One of the nifty things about Flash is its fast vector drawing API and the ability to manipulate in-scene objects for maximum effect.
Enter Phong.com, the website of a famed Photoshop master and Flash-math god. (For the good stuff, check under "Astro")
Anyone want to try to create a Wpfong.com? Since .NET (and consequently, WPF) are compiled, would you get better performance?
(Granted, I've known about Phong.com since 2001, but his stuff still impresses to this day).
Actually, scratch the bit about WPF since that's seriously beefy. How about WPF/E aka Silverlight? Since that's a better competitor to Flash.
-
-
WPF > Silverlight > Flash
* The 1st ">" doesn't take into account the deployment story
* The 2nd ">" is subjective and is based on several criteria:
- .Net code is better than a scripting language
- Flash uses hardware acceleration, Silverlight does not (for now)
- There will be more Silverlight devs than Flash devs -
Is WPF slow and bloated? I keep hearing this, oooh its a bahemoth and its slow..
I thought this was going to be a platform to compare to the core graphics of os x..?
And then people saying that silverlight is faster than WPF.. given silverlight 2.0 that runs in the CLR, it doesn't use the graphics card for rendering (unlike at least parts of WPF does?) so how could it be faster.. and if it is.. what the hell went wrong with WPF?
These platforms they started with Vista and .NET FX 3.0 I thought were going to get the foundation of a new Windows API.. -
stevo_ wrote:Is WPF slow and bloated?
No. -
PaoloM wrote:

stevo_ wrote:
Is WPF slow and bloated?
No... given the right video hardware. My ex-companies app was WPF and had horrendous issues except for a small set of video cards. -
Minh wrote:Flash uses hardware acceleration, Silverlight does not (for now)
Since when? AFAIK/IIRC it's always painted to its window using OS-provided APIs (i.e. GDI). Adding in support for stuff like DirectX and OpenGL would make the runtime much larger.
Sure you're not getting confused with the increasingly deprecated Director/Shockwave environment, which supported D3D and OGL for rendering 3D scenes?Minh wrote:There will be more Silverlight devs than Flash devs
I'd say Flash "developers" currently outweigh Silverlight many times more, and waaaaay more Flash "designers".
-
Well I'm not expecting a miracle of it pushing performance out of a voodoo 3 3000..
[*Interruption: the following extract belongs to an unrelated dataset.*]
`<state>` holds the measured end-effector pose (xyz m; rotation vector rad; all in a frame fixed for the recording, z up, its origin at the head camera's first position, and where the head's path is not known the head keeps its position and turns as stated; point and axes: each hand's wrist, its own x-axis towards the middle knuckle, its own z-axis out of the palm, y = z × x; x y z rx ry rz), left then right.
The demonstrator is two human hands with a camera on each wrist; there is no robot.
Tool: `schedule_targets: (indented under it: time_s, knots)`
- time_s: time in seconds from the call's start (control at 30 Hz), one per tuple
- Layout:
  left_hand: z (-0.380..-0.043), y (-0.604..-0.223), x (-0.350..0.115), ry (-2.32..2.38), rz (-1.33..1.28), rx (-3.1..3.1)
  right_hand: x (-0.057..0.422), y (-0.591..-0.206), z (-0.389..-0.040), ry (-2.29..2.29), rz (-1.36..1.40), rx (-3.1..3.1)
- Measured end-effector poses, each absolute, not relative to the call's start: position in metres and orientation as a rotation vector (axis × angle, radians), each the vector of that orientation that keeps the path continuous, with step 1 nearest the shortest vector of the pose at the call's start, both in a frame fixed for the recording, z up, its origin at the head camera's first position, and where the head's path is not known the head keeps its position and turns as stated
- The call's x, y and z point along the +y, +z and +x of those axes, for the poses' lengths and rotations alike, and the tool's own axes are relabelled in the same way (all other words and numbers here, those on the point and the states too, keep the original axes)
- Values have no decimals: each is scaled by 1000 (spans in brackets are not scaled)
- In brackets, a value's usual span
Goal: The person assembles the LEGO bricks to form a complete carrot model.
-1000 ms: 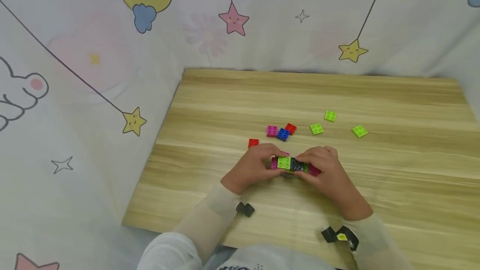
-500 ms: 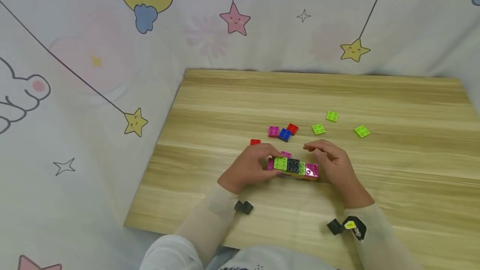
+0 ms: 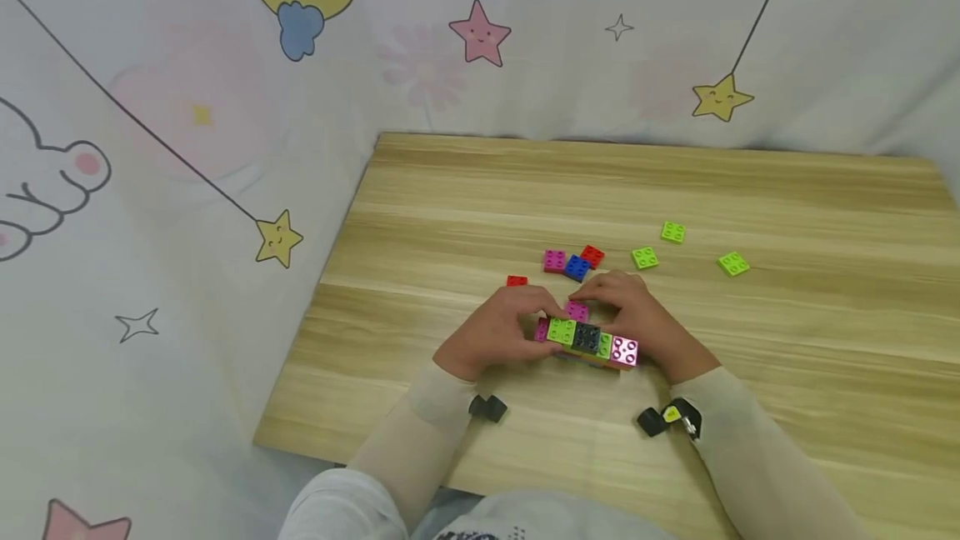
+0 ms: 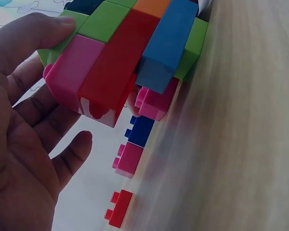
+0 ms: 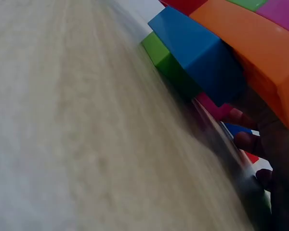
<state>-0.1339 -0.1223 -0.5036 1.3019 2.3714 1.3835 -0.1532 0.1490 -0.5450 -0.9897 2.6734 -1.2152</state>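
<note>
My left hand (image 3: 489,330) grips the left end of a long build of stacked toy building bricks (image 3: 587,338), thumb at the near side and fingers behind. Light green, black and pink bricks top it; in the left wrist view a long red brick (image 4: 120,62) and a blue brick (image 4: 167,45) show lower down. Just behind the build lies a loose pink brick (image 3: 576,310). My right hand (image 3: 637,319) reaches behind the build's right part, its fingers loosely bent around that pink brick, thumb partly hidden. In the right wrist view the fingertips (image 5: 236,115) are right at it.
On the wooden table (image 3: 450,207), a pink brick (image 3: 554,261), a blue brick (image 3: 577,267) and a red brick (image 3: 592,256) lie close together. Another red brick (image 3: 517,281) is beyond the left hand. Light green bricks (image 3: 645,257) lie farther right. A printed curtain (image 3: 562,82) hangs behind.
My right hand let go of the build's right end, drew back, then moved left behind it towards the loose pink brick. The build's right end has swung slightly nearer; the left hand keeps its grip.
</note>
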Motion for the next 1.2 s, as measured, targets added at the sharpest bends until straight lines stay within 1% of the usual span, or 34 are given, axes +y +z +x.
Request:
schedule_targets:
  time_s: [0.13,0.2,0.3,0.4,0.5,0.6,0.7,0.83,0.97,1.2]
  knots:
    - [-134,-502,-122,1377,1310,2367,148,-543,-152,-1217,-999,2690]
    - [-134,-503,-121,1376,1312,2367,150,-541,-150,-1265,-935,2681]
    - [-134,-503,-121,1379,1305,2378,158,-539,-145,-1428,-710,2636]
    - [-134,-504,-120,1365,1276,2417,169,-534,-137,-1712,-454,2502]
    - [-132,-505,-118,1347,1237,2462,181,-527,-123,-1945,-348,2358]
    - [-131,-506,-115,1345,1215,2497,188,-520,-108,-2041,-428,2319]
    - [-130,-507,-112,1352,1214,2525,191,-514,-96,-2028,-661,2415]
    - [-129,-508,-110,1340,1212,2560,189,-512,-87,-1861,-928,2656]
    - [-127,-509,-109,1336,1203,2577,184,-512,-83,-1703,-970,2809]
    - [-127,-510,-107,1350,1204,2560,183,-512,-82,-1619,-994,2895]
What about some of the recent intel onboard graphics cards for example? could I do most 2D animations in that? such as the somewhat common tech demo image gallery examples where images are re sorted and they all flip their positions around rather than just 'appearing' in their new order, at a constant UI framerate (whats that? 25fps+?)? -
Flash is def not hardware accelerated, thats what shockwave is for.
-
stevo_ wrote:Well I'm not expecting a miracle of it pushing performance out of a voodoo 3 3000..
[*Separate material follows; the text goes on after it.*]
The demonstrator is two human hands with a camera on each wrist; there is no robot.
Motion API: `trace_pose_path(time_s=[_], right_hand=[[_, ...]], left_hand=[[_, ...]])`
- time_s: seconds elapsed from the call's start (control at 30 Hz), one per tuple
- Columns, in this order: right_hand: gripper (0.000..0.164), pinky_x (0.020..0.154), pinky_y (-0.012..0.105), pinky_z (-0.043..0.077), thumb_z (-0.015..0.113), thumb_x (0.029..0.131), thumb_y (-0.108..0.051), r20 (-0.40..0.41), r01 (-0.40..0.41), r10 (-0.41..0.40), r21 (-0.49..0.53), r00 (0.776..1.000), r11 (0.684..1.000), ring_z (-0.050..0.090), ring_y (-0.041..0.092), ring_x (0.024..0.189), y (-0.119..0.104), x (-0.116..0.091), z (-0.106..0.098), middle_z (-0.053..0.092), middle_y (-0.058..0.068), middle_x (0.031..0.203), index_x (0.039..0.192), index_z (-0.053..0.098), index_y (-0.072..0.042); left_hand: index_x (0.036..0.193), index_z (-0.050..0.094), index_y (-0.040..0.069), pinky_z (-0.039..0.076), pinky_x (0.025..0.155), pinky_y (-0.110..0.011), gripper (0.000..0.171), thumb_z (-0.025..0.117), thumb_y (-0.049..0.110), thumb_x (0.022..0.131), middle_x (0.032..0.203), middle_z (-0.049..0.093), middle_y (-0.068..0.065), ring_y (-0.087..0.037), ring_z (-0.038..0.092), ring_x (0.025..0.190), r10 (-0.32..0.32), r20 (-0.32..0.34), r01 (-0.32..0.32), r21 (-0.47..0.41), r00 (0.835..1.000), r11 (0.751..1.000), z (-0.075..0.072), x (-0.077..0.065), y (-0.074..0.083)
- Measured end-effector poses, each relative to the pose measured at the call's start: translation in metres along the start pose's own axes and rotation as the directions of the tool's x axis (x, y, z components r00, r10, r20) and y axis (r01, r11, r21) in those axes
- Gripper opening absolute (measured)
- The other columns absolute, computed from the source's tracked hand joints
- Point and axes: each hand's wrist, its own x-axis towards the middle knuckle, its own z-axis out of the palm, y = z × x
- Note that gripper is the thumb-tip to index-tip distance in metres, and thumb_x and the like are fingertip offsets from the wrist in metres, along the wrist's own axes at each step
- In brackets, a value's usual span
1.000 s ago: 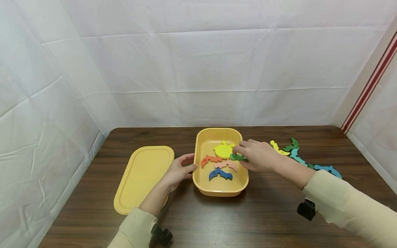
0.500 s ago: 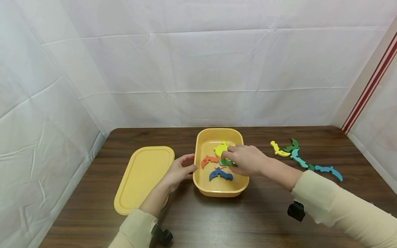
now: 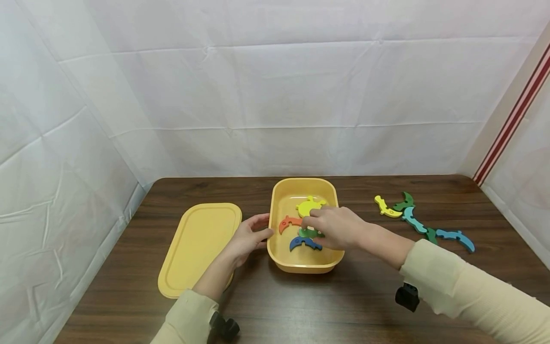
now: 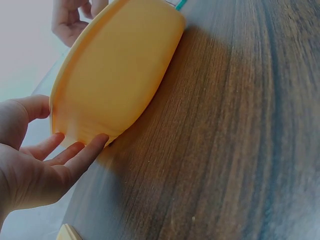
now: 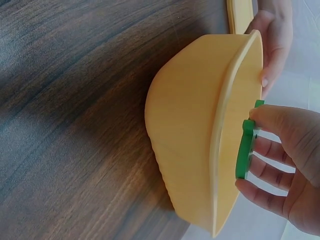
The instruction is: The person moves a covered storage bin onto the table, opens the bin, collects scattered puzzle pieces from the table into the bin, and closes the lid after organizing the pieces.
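Observation:
My left hand point(image 3: 247, 239) holds the side of a yellow plastic bin point(image 3: 306, 267); in the left wrist view its thumb meets the rim and its fingertips lie against the outer wall. Inside the bin, my right hand point(image 3: 337, 227) pinches a green animal-shaped puzzle piece point(image 5: 244, 150) between thumb and fingers. Under that hand the green piece overlaps the pink piece from the head camera. Around it in the bin lie a yellow turtle-like piece point(image 3: 308, 207), an orange piece point(image 3: 289, 222) and a dark blue piece point(image 3: 304, 242).
A flat yellow lid point(image 3: 199, 246) lies left of the bin on the dark wooden table point(image 3: 365, 291). At the right, several more pieces lie in a loose chain: a yellow one point(image 3: 386, 208), green ones and light blue ones point(image 3: 455, 236). White sheeting point(image 3: 275, 95) stands behind the table.
My right hand has moved left and lower in the bin with the green piece, from near the right rim to over the pink piece. The left hand stays on the bin.

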Motion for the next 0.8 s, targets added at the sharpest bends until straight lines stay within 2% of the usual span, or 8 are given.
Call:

What about some of the recent intel onboard graphics cards for example? could I do most 2D animations in that?Yes more than likely, you'll just need to keep an eye on the handle count if it is a long-running application. On one onboard intel (945?) we were losing dozens of handles a second when doing opacity, another box with the same hardware only lost one or two a second - and they were both identical new builds.I'd try and get a Tier 2 card though if you want to be entirely safe
-
Oh really?stevo_ wrote:Flash is def not hardware accelerated, thats what shockwave is for.
You do know that graphics hardware expose 2D drawings APIs, right?
-
W3bbo wrote:

Minh wrote:
Flash uses hardware acceleration, Silverlight does not (for now)
Since when? AFAIK/IIRC it's always painted to its window using OS-provided APIs (i.e. GDI).
GDI contains 2D hardware acceleration. BitBlt is an example. And I believe Flash has hardware acceleration OUTSIDE of GDI.W3bbo wrote:
Adding in support for stuff like DirectX and OpenGL would make the runtime much larger.
Acceleration doesn't always mean 3D.W3bbo wrote:
Minh wrote:
There will be more Silverlight devs than Flash devs
I'd say Flash "developers" currently outweigh Silverlight many times more, and waaaaay more Flash "designers".
That's why I say "will". I think it's easier for .Net programmers to learn a new display system, than for Flash animators to learn Flex.
-
W3bbo wrote:
Since when? AFAIK/IIRC it's always painted to its window using OS-provided APIs (i.e. GDI). Adding in support for stuff like DirectX and OpenGL would make the runtime much larger.
GDI is hardware accelerated on pre-Vista versions of Windows.
Thread Closed
This thread is kinda stale and has been closed but if you'd like to continue the conversation, please create a new thread in our Forums,
or Contact Us and let us know.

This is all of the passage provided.